Bei feucht-kaltem Wetter ist in Eisenach die kalte Jahreszeit ausgetrieben worden. Warum sich in diesem Jahr der Winter endgültig verabschiedet.
Eisenach (dpa/th) - Teils ausgestattet mit Regenjacken und -schirmen haben etwa 15.000 Zuschauer das Treiben zu Sommergewinn in Eisenach verfolgt und das Ende des Winters gefeiert. Rund 1.200 Mitwirkende gestalteten den bunten Festumzug. Schon Monate im Voraus drehten Helfer etwa 500.000 Blüten aus Krepppapier, hieß es weiter seitens der Stadtverwaltung. 45 Laufgruppen, 33 Festwagen und 10 Musikkapellen zogen dabei durch die Stadt.
Weil im Publikum eine Person medizinisch versorgt werden musste, habe es eine kurze Unterbrechung im Programm gegeben, sagte eine Sprecherin der Stadt. Details konnte sie nicht nennen. Im vergangenen Jahr kamen rund 20.000 Gäste zu dem zeitlich fest auf drei Wochen vor Ostern gesetzten Spektakel.
Der Sommergewinn zählt zu ältesten und größten Frühlingsfesten in Deutschland. Dazu gehören ein Festumzug und das traditionelle Streitgespräch, bei dem Frau Sunna über den greisen Herrn Winter siegt.

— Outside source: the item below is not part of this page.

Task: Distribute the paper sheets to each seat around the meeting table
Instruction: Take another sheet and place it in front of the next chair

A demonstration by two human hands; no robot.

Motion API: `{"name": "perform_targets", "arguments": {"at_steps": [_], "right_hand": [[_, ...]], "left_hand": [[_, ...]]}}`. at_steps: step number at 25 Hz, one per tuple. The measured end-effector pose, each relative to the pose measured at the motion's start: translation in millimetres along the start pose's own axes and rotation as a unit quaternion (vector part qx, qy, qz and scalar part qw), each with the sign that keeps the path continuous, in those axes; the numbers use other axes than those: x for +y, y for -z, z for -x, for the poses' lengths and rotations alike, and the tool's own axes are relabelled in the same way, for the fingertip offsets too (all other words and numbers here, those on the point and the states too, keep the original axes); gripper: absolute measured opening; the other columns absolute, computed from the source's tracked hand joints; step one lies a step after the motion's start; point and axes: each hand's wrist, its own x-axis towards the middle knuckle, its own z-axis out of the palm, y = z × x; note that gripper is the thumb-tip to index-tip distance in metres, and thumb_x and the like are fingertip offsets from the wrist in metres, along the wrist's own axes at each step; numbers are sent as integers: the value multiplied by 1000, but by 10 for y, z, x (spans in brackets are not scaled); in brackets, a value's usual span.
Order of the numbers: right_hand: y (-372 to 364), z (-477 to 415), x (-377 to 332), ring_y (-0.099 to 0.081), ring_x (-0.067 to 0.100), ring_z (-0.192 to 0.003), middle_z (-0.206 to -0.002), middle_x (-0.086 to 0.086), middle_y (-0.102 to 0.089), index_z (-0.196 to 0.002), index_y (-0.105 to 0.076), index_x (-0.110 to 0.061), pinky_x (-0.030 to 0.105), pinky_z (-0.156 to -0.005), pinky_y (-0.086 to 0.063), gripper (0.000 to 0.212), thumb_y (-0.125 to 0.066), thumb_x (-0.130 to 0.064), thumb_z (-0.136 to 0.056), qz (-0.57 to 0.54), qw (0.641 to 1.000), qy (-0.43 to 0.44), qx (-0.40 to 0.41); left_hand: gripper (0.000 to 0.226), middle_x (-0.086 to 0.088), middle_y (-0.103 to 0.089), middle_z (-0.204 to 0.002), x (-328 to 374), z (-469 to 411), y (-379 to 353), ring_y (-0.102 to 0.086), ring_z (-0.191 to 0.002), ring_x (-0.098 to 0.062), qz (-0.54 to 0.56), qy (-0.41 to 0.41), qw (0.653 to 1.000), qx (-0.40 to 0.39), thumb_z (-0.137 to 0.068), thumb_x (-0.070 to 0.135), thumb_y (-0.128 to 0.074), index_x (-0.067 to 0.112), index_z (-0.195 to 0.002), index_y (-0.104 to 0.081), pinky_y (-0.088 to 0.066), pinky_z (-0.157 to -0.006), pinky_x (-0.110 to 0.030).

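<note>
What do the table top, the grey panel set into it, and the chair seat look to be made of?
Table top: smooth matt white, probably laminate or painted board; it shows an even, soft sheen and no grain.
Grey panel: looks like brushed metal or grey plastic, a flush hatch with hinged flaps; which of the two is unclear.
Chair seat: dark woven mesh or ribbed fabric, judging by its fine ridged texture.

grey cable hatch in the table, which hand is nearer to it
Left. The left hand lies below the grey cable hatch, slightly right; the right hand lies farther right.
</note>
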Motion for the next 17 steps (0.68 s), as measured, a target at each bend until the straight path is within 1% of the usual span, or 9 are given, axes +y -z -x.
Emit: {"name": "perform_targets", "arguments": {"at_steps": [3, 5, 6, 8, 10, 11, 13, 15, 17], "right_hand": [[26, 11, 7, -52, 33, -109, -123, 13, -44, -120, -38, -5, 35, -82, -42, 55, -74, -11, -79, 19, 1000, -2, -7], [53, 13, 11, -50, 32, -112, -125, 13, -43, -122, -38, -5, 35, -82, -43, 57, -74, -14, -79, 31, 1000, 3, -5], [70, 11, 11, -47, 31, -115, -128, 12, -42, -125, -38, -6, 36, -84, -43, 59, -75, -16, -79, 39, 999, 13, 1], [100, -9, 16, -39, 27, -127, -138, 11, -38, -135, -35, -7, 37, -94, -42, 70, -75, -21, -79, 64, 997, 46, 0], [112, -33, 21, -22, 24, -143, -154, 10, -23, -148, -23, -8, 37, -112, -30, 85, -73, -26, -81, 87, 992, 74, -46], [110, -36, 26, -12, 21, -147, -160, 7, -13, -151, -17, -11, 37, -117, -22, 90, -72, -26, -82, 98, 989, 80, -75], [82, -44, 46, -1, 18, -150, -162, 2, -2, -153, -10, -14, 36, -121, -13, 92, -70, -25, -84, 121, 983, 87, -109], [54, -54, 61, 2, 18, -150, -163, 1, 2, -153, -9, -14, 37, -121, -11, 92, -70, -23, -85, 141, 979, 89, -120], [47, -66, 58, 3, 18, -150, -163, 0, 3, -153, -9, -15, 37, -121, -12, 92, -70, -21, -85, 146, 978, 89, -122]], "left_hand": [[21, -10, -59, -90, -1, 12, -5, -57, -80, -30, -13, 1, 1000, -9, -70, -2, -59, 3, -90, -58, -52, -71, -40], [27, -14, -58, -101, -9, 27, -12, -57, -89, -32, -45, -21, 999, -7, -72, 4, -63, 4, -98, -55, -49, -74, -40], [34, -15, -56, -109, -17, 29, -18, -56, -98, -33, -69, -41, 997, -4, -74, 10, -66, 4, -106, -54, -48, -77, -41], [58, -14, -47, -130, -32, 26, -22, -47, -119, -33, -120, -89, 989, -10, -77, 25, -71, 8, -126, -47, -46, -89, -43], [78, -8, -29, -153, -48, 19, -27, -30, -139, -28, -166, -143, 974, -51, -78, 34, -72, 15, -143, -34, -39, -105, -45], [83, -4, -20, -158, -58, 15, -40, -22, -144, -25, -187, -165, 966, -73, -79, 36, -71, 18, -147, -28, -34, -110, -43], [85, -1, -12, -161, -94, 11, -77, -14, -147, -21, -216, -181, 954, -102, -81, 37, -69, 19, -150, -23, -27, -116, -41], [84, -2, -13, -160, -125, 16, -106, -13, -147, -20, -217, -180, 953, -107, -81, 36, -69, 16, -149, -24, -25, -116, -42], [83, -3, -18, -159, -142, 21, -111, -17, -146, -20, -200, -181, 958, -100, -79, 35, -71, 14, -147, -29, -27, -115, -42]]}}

Danach wird der Winter in Form einer Strohpuppe symbolisch verbrannt.
Herr Winter geht
Der Abschied vom bisherigen Darsteller des langbärtigen Herrn Winters ist in diesem Jahr zudem endgültig: Robert Fink gibt nach 25 Jahren die Rolle des Bösewichts auf. "Weil es jetzt am schönsten ist", begründet er die Entscheidung laut Stadtverwaltung.

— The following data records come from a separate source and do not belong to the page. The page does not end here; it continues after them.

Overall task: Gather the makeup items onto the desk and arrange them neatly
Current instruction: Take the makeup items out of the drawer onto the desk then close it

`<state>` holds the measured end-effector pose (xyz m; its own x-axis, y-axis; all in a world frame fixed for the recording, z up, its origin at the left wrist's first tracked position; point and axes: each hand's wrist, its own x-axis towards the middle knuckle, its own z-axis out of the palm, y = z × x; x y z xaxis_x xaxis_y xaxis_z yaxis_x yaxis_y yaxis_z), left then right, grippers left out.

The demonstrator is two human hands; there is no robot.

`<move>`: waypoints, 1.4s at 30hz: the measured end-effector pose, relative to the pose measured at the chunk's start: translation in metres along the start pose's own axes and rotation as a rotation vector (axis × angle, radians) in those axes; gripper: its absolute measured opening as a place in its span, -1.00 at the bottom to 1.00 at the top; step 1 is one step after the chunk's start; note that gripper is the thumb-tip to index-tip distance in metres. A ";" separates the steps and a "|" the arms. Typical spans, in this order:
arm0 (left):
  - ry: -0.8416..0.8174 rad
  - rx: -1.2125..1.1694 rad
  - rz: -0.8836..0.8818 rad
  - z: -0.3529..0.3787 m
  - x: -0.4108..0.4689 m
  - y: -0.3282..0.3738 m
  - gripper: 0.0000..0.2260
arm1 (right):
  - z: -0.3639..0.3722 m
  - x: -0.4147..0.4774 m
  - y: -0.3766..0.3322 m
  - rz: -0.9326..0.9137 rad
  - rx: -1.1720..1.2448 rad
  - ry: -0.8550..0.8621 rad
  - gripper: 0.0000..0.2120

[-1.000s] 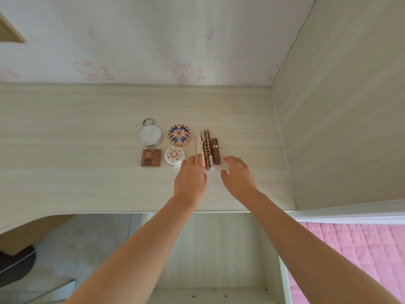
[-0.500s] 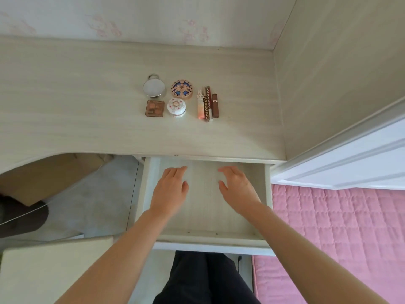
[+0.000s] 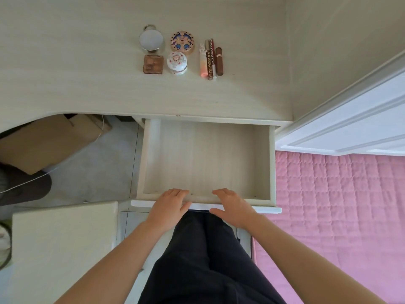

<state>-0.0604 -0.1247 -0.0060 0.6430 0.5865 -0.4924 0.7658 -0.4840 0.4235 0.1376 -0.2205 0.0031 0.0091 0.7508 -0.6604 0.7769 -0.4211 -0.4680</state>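
Observation:
Several makeup items lie grouped on the pale wooden desk (image 3: 87, 84): a round mirror (image 3: 151, 40), a patterned round compact (image 3: 182, 42), a brown square palette (image 3: 153, 64), a white floral round box (image 3: 177, 62), and side by side a pink tube (image 3: 203, 62), a lettered tube (image 3: 210, 60) and a brown lipstick (image 3: 219, 61). Below the desk edge a drawer (image 3: 272, 163) stands pulled out with nothing visible inside. My left hand (image 3: 169, 206) and my right hand (image 3: 233, 207) rest on its front rim, fingers reaching over it, holding nothing.
A wooden side panel (image 3: 339, 40) walls the desk on the right. A white frame (image 3: 350, 128) and a pink quilt (image 3: 339, 216) lie right of the drawer. A cardboard box (image 3: 50, 141) sits under the desk at left, a white stool (image 3: 61, 249) beside my dark trousers (image 3: 208, 260).
Both hands drew back from the tubes on the desk, passed over the open drawer and now rest on its front rim. The view tilted downward.

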 end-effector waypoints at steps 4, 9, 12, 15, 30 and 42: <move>-0.006 0.108 0.078 0.012 0.001 -0.009 -0.53 | 0.012 0.003 0.003 -0.020 -0.182 0.014 -0.42; 0.033 0.326 0.218 0.019 0.008 -0.020 -0.48 | 0.020 0.011 0.008 -0.032 -0.273 0.029 -0.49; 0.085 0.398 0.318 0.020 0.009 -0.025 -0.48 | 0.021 0.010 0.009 -0.066 -0.326 0.070 -0.52; 0.105 0.447 0.371 0.020 0.008 -0.027 -0.49 | 0.023 0.009 0.010 -0.090 -0.355 0.091 -0.53; 0.183 0.463 0.439 -0.015 0.052 -0.029 -0.41 | -0.015 0.039 0.010 -0.102 -0.420 0.181 -0.47; 0.281 0.476 0.410 -0.042 0.107 -0.032 -0.46 | -0.057 0.080 0.022 -0.214 -0.601 0.349 -0.24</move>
<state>-0.0165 -0.0191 -0.0407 0.9040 0.4102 -0.1204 0.4235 -0.8976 0.1219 0.1916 -0.1410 -0.0264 -0.0592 0.9464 -0.3174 0.9949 0.0299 -0.0964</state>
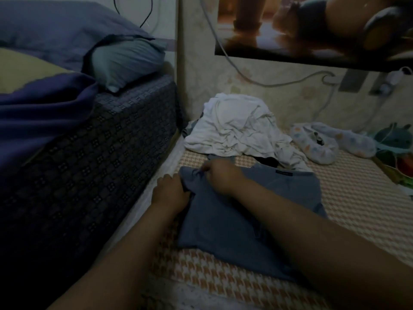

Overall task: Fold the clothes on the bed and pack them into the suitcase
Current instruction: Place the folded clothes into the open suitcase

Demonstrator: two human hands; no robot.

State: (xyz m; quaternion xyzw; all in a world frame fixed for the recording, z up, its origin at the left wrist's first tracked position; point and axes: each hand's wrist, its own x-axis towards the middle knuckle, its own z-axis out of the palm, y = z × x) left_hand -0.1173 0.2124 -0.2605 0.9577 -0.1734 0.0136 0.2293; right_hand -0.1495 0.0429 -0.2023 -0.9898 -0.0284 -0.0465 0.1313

Der Sommergewinn steht auf der deutschen Liste des immateriellen Kulturerbes. Sein Ursprung liegt wohl im 13. Jahrhundert, der Umzug findet seit 1897 statt. Der traditionelle Ausruf "Gut Ei und Kikeriki!" nimmt Bezug auf zwei von drei Symbolen des Sommergewinns: Der Hahn wird als Verkünder des Lichts und das Ei als Bild für Fruchtbarkeit gefeiert. Dazu kommt die Brezel, die für die Wiederkehr der Jahreszeiten steht.